O Epílogo é de Diego Galán e é como se torna-se óbvio o que parecia querer dizer toda a película: que Espanha não votasse no Partido Popular, que não votasse no Aznar. É uma espécie de retrospectiva que começa com uma referência ao dia 3 de Março de 2003 e à declaração da guerra ao Iraque por parte do Bush, Blair e Aznar. Em Espanha, 3 dias antes das eleições gerais, no dia 11 de Março de 2004, ocorreu o tal ataque num comboio em Madrid, cujas primeiras suspeitas recaíam sobre a ETA. Apesar de as “investigações” apontarem para Al Quaeda, o governo continuava a insistir na ETA. Isto porque se o ataque terrorista fosse da Al Quaeda, os espanhóis teriam mais uma razão para não votar Aznar, dado que quis a guerra e agora Espanha estava a sofrer as consequências. Houve uma tentativa de manipulação por parte do governo, o que conduziu a grandes manifestações por toda a Espanha, principalmente Madrid, um dia antes das eleições, onde todos gritavam “antes de votar, queremos a verdade”.

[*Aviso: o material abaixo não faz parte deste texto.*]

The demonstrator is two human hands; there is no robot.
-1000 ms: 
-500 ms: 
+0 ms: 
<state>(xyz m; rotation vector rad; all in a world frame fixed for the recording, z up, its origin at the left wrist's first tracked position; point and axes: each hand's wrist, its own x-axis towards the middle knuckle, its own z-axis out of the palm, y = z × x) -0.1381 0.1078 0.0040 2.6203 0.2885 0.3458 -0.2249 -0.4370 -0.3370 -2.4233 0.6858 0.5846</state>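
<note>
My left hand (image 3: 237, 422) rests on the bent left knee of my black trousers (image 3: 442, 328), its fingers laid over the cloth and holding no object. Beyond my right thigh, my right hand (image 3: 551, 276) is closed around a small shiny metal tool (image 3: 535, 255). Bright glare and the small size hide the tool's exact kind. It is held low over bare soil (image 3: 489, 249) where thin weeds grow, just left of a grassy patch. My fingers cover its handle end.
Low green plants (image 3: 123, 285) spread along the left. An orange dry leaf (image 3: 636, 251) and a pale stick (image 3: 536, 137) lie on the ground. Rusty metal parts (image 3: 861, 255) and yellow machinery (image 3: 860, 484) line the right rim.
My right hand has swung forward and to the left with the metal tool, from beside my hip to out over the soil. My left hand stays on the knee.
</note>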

Porém, o governo de Aznar continuou a afirmar que tinha sido a ETA, quando muitos indícios apontavam o contrário. Claro que perdeu, dando a vitória ao Partido Socialista.

No fim, os agradecimentos e as notas típicas de qualquer filme. No entanto, a diferença é que fizeram notar que muitos nomes não figuram devido a possíveis represálias. “Hay motivo” para pensar, não?

Hoje os nossos primeiros amigos espanhóis de Barcelona, aqueles do Hospitality Club que nos alojaram na primeira semana, cancelaram à última da hora o jantar que tínhamos marcado. A Marlene ficou fula já que tinha estado a cortar batatas e cenouras para o jantar!!

À noite, eu, a Marlene e o P. (holandês que vive connosco) até à Praça da Concórdia (que por sinal é das minhas praças favoritas daqui de Barcelona) relativamente perto de nossa casa, para assistirmos ao último dia de Carnaval! Organizado pelo Centro Cívico Can Deu (aquele muito bonito) e pela Comissão de Festas do bairro, como nos explicou a senhora simpática do centro que nos reconheceu e foi ainda mais simpática, e financiado pela câmara. Sardinhas em cima de um pão foram servidas (parece ser um prato típico daqui, parecem pizzas de sardinha!), a praça estava animada (mas não com muita gente) e um espectáculo de teatro e fogo foi “oferecido”. A mim encanta-me ver espectáculos com fogo, apesar de me assustar um bocado e de não conseguir deixar de pensar no insustentável que aquilo deve ser (poluente, perigoso e de certa forma desnecessário). Mas todas aquelas cores, movimentos, sons, formam um todo delicioso de ver. Mantém os olhos abertos, vivos e despertos.